Светлый фон

Настасью кроме страха мучил голод. За весь день езды остановки делались только ради оленей, чтобы им напиться и пощипать траву. Лопарка даже не подходила к ней, а Настасья боялась позвать и безмолвно терпела. Лопарка была злая, жестокая, сильная. Настоящая ведьма. Она говорила по-русски, но ничего не объяснила — куда они едут, для чего ей пленница. Только для того, чтобы не выдала ее, не рассказала о виденном в кузне? Но у лопарки есть нож, и она умеет им убивать. От этой мысли Настасью пробирало колючим холодом, но еще хуже была догадка, что лопарка, спрятав ее в тундрах, сделает своей рабыней.

Настасья надеялась, что хотя бы к ночи лопарка распряжет оленей и отвяжет ее от кережки. Но та и не собиралась щадить пленницу. Ведьма лишь перепрягла оленей, поставив в упряжи других, а сильно уставших ездовых привязала в хвосте райды. Путь в сумерках продолжился, но ехали все же медленнее. На первой открытой кережке сидела сама лопарка, за ней второй олень вез гробовую колоду с мертвецом. Третий тянул Настасьин возок.
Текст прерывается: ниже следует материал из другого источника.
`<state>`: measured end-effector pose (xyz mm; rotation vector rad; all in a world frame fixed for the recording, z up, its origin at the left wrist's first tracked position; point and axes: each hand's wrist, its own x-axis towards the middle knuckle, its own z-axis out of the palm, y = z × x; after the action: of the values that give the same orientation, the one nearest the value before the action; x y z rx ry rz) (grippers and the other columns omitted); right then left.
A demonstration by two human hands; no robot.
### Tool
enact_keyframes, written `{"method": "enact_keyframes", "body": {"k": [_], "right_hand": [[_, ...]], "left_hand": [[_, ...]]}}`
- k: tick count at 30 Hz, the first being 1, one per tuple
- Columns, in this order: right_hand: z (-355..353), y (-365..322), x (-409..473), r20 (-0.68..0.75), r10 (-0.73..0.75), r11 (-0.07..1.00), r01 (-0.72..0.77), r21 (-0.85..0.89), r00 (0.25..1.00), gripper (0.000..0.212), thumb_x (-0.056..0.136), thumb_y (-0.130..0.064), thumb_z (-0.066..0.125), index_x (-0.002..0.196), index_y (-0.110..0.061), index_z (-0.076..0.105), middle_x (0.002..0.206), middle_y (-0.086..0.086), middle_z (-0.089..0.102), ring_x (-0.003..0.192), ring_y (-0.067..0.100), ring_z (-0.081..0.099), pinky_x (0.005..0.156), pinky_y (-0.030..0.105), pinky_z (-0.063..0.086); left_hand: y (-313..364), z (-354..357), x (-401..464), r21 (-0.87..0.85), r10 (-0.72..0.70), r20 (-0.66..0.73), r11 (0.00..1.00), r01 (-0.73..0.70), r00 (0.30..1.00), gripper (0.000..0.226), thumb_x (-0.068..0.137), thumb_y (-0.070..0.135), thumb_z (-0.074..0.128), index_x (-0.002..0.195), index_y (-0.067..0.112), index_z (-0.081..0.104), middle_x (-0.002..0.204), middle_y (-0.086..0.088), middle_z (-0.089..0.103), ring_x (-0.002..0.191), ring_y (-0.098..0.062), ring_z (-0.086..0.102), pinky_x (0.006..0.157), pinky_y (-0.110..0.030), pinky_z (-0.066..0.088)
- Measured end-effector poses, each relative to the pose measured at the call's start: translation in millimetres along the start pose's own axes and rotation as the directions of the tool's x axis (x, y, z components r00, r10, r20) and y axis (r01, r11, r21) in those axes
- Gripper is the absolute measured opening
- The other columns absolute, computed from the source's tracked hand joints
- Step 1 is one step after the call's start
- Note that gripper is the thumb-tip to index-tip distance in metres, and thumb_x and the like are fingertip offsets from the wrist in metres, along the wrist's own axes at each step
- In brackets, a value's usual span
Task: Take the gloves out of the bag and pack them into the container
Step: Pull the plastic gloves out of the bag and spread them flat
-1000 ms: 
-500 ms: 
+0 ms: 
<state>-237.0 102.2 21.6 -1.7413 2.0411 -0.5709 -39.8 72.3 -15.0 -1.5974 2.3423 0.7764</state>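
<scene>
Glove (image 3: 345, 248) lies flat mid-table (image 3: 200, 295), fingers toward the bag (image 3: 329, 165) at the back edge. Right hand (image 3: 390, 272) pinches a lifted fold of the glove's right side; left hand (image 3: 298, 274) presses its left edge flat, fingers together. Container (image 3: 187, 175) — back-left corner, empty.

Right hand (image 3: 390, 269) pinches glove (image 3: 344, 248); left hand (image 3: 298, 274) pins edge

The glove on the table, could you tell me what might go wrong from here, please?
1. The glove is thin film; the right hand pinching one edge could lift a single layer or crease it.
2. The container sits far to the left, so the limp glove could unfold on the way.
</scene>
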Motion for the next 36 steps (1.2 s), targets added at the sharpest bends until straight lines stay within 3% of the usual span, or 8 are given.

Она видела перед собой круп животного и его рога — олень закрывал ей гроб, но все равно мертвец, ехавший впереди, добавлял страху.

Девушка пыталась молиться, однако тряска сбивала, мысли тревожно перепрыгивали на отца, на разговор с игуменом Трифоном, на постылого немецкого жениха. Может быть, теперь уже не будет никакого жениха, но из одной беды она попадет в другую, горшую.
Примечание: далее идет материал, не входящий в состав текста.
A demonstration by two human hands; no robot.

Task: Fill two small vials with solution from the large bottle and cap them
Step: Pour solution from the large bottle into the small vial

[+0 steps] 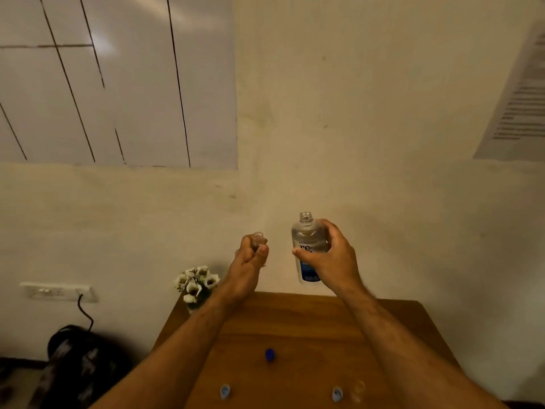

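Both forearms cross the surface [309, 326] with an open lane between them holding only a dark blue cap [269, 355]; two pale caps [225, 391] sit near the front edge, a clear vial [357, 390] beside the right one, flowers [196, 283] crowd the back-left corner.

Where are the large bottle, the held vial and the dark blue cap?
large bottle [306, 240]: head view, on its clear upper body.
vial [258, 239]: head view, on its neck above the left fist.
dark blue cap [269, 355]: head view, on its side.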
Райда снова остановилась. Прозрачные из-за остатков дневного света сумерки окутывали Настасью холодом. Тундры накрыло редким звездным решетом. Далеко где-то кричала ночная птица. Олени испуганно всхрапывали и дергали упряжи. Кережка Настасьи встала так, что ей были видны две передние, с лопаркой и мертвецом. Сперва она услышала злой, властный крик обернувшейся ведьмы. Возглас был непонятен. Кому же она кричит? — подумала Настасья и тут увидела темную фигуру на гробовой кережке, как будто там сидел человек. Расширившимися от ужаса глазами она смотрела, как этот сидящий, послушный приказу лопарки, медленно лег на спину.

Олени продолжили бег. Но не успела Настасья опомниться от страха и убедить себя, будто ей почудилось нечто в полутьме, как поезд опять встал, и так резко, что снова изогнулся. Животные храпели со свистом громче прежнего. Над тундрами вставало лунное зарево, и в его бледном сиянии она отчетливо разглядела вновь поднявшегося в гробу мертвеца. Лопарка соскочила со своей кережки и метнулась к нему. В руке у нее блеснуло лезвие ножа, которым она пригрозила покойнику. Ведьма и в этот раз крикнула что-то. Настасья, едва не лишаясь чувств, вдруг догадалась, что лопарка велит мертвому лежать и он покоряется ей.